The strategy employed in Blackout is that you walk through alone, with only a flashlight, after you have signed a release acknowledging that you will be subjected to some unpleasant situations. Inside, the performs abuse you psychologically (specifics change from year to year). If you get to frightened, you can yell “Safety” and be escorted out; you will also be escorted out if you refuse to comply with any of the orders you are given. In either case, you do not get a refund.

It sounds marvelously intense, but it has more to do with Abu Ghraib than All Hallow’s Eve, when it was traditionally believed that the veil between this world and the next was rent asunder, and the living would wear masks and costumes to disguise themselves and thus avoid being recognized by any wandering souls. The same seems to apply to Alone: An Existential Haunting, which also requires a waiver and warns that “you will be given verbal instructions on where to walk, stand, sit, and specific actions to perform.” In other words, you will not be so much “haunted” as “dominated.” Which might be great but would make as much sense in July as it does in October.

Of course, Halloween theme park attractions and other seasonal events have been drifting away from traditional Halloween imagery for decades. With the proliferation of Psycho-Circuses and Killer Klownz,  your average walk-through maze probably feels as much like a carnival fun house as a “haunted house” (a fact on display in The Haunted World of El Superbeasto in 3D at Rob Zombie’s Great American Nightmare.) Slaughterhouses, Asylums, and Torture Chambers are certainly horrific enough to qualify as seasonal attractions, but they’re not really Halloween-oriented, nor are the more out-of-this-world alien invasion scenarios. But hey, if you’re the Knotts Berry Farm Halloween Haunt, and you have to come up with a dozen attractions, we’ll cut you some slack in the name of variety.

Nevertheless, we are disappointed whenever we see events breaking so far from the Halloween tradition. It’s not as if Los Angeles is overrun with professional haunted houses events featuring ghosts, witches, and vampires; for that sort of thing, you almost have to go to amateur Halloween yard haunts: Rotten Apple 907’s Wilsley Manor, The Haunted Shack, Hanover Hall, the House at Haunted Hill, the House of Restless Spirits, etc.

Be Careful What You Wish For…

So why do we, however irrationally, feel somehow responsible for furthering this trend toward more extreme haunts disassociated from the Halloween season? We blame it all on Brian DePalma’s early cult comedy, Hi, Mom!

An audience member is sexually abused during the performance of "Be Black, Baby!" in Brian DePalma's HI, MOM!
The Birth of Blackout? An audience member is sexually abused during a performance of “Be Black, Baby!” in Brian DePalma’s film HI, MOM!
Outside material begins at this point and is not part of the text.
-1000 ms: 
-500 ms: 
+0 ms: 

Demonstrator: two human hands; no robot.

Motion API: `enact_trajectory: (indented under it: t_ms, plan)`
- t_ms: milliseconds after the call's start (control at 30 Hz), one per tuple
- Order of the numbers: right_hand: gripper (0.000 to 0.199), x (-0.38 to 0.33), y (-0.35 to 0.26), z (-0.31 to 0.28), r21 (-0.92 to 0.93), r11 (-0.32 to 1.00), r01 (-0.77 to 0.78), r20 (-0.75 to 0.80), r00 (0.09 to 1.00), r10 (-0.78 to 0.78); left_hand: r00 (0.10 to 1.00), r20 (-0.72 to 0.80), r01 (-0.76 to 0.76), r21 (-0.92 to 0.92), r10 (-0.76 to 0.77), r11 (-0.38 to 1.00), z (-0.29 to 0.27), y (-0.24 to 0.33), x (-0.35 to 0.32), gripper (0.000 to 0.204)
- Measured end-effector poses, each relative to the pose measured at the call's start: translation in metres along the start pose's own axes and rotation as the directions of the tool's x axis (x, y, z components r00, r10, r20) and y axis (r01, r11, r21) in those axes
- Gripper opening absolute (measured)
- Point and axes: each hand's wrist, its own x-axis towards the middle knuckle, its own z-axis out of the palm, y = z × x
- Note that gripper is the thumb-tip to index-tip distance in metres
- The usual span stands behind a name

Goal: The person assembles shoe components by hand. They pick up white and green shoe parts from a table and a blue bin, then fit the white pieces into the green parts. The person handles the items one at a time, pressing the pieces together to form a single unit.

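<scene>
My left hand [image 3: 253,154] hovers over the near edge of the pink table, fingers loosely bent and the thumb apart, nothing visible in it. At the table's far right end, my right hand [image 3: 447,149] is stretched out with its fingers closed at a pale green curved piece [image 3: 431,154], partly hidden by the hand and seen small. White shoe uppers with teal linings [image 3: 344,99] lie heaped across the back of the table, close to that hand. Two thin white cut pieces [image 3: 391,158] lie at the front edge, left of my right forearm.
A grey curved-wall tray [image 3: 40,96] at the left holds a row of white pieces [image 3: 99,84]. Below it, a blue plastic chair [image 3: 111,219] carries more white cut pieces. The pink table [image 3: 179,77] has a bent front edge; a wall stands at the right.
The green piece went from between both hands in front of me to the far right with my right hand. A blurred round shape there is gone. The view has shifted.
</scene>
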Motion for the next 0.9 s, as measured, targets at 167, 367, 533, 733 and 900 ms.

For decades, the oft-heard admonition as you entered any Halloween Haunt in Los Angeles was “Don’t touch the monsters, and they won’t touch you.” This often reduced the experience to one of repetitious jump-scares, in which costumed actors would spring at you from some hiding place, yell “Boo!,” and then retreat back into the shadows. We wanted something more, and that “more” was always associated in our minds with the “Be Black, Baby” sequence from the DePalma film. For those who haven’t seen Hi, Mom!, the highlight is a performance of a play that is supposed to show upscale Whites what it is like to be Black in America. The sly joke is that the “play” consists not of sitting the audience down to watch a performance on stage but of dragging them from room to room and abusing them.

The complete shattering of the fourth wall, coupled with the resulting participation by the audience, always struck us as a good model to use for a haunted attraction. We’re glad to see that more Halloween events in Los Angeles are adopting this strategy. We just wish that, like Delusion and Theatre 68,  they would combine the aggressive theatricality with the spirit of the Halloween season, instead of simply utilizing the approach during the month of October.